→ About this task
Below is a listing. Set down exactly the lines from the one containing "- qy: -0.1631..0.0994" through the one containing "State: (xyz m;", both ends included, and leave out the rest.

──────────────────────────────

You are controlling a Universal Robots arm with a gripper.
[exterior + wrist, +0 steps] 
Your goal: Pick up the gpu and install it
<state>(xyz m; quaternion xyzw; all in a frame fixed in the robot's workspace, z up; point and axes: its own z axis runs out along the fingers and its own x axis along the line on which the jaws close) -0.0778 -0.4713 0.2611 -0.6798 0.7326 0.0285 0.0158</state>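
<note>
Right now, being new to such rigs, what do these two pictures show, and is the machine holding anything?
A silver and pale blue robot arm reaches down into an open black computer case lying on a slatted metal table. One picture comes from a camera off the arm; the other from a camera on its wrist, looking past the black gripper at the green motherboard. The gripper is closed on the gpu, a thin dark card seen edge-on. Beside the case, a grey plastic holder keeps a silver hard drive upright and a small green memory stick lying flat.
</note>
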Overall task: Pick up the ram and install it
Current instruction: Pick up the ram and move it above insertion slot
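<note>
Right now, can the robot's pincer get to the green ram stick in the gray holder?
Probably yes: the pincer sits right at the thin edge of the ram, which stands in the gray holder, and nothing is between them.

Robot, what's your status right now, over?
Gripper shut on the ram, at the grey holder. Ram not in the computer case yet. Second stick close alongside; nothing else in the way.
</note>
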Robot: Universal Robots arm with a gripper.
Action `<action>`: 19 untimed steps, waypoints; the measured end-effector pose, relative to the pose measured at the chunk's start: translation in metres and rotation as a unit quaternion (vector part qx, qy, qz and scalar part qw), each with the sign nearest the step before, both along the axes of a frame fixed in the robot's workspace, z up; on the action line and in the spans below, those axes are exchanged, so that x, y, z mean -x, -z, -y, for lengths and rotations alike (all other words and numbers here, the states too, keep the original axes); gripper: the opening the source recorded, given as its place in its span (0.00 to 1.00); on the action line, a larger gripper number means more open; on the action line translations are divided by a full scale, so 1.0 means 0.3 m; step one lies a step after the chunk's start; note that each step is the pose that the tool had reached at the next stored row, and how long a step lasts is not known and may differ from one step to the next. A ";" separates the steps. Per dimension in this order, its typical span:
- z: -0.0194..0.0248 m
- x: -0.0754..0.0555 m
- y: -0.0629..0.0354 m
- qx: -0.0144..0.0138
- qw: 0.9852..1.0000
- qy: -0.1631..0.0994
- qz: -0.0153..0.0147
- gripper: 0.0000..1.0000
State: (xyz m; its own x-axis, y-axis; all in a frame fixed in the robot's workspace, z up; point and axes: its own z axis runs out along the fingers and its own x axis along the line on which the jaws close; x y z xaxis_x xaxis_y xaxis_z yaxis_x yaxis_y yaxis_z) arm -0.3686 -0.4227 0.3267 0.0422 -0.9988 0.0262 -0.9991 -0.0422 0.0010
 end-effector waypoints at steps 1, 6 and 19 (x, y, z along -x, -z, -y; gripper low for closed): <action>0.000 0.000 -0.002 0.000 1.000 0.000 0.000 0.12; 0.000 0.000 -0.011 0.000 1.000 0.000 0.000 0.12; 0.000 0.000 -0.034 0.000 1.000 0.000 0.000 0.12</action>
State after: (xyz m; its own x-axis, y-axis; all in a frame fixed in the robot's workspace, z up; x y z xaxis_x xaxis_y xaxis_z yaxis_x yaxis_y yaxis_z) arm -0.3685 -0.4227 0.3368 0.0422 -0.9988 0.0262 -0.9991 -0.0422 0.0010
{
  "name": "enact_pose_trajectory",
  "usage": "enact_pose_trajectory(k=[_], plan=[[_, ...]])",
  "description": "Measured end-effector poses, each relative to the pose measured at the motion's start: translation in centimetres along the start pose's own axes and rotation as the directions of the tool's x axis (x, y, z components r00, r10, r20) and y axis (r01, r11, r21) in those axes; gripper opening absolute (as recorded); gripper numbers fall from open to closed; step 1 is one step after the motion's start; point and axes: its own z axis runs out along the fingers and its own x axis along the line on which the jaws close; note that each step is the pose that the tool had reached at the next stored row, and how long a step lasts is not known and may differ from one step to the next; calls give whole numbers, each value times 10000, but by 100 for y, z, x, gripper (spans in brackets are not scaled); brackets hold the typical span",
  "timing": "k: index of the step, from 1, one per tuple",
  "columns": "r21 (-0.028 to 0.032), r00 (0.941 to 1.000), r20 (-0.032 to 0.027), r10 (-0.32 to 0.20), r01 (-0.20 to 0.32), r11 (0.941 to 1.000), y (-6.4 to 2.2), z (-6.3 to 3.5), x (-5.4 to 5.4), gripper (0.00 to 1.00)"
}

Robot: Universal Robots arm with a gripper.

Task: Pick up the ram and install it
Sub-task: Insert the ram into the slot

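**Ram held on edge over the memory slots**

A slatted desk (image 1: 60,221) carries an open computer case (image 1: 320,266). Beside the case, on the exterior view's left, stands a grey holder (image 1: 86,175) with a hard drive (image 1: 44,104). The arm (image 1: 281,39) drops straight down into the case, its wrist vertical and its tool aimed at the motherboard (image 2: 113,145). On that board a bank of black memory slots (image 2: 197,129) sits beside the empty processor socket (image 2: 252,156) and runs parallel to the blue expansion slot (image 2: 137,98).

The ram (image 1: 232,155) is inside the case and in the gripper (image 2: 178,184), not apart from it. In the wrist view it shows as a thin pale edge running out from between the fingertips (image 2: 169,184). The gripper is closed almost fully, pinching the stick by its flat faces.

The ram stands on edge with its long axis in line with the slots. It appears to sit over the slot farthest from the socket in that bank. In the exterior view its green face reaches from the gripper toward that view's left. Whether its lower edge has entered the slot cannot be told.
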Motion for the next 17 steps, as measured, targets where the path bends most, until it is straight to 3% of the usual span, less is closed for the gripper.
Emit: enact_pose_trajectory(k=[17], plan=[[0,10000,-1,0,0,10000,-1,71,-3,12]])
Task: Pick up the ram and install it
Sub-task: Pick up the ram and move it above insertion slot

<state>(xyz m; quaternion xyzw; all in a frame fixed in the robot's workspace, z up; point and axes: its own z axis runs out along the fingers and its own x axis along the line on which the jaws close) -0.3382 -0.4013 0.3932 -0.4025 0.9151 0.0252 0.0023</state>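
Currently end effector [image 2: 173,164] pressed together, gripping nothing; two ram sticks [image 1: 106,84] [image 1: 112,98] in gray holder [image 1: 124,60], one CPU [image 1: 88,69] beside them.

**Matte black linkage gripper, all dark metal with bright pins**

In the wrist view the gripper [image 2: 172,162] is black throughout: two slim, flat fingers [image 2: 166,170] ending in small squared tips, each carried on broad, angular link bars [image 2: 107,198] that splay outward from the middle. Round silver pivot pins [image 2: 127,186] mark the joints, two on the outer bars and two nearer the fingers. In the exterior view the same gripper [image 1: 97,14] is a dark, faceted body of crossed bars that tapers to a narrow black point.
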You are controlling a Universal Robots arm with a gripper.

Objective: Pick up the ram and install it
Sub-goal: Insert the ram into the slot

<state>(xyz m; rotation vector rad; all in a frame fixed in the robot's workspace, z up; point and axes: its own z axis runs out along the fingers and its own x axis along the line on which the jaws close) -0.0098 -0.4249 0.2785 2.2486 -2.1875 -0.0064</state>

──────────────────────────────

→ Final answer
- qy: -0.1631..0.0994
- qz: -0.0153..0.0147
- gripper: 0.0000..1.0000
State: (xyz m; its own x-axis, y-axis; all in a frame fixed in the robot's workspace, z up; point and axes: its own z axis runs out along the fingers and its own x axis along the line on which the jaws close; x y z xaxis_x xaxis_y xaxis_z yaxis_x yaxis_y yaxis_z) arm -0.3686 -0.4227 0.3267 0.0422 -0.9988 0.0262 -0.9991 -0.0422 0.0010

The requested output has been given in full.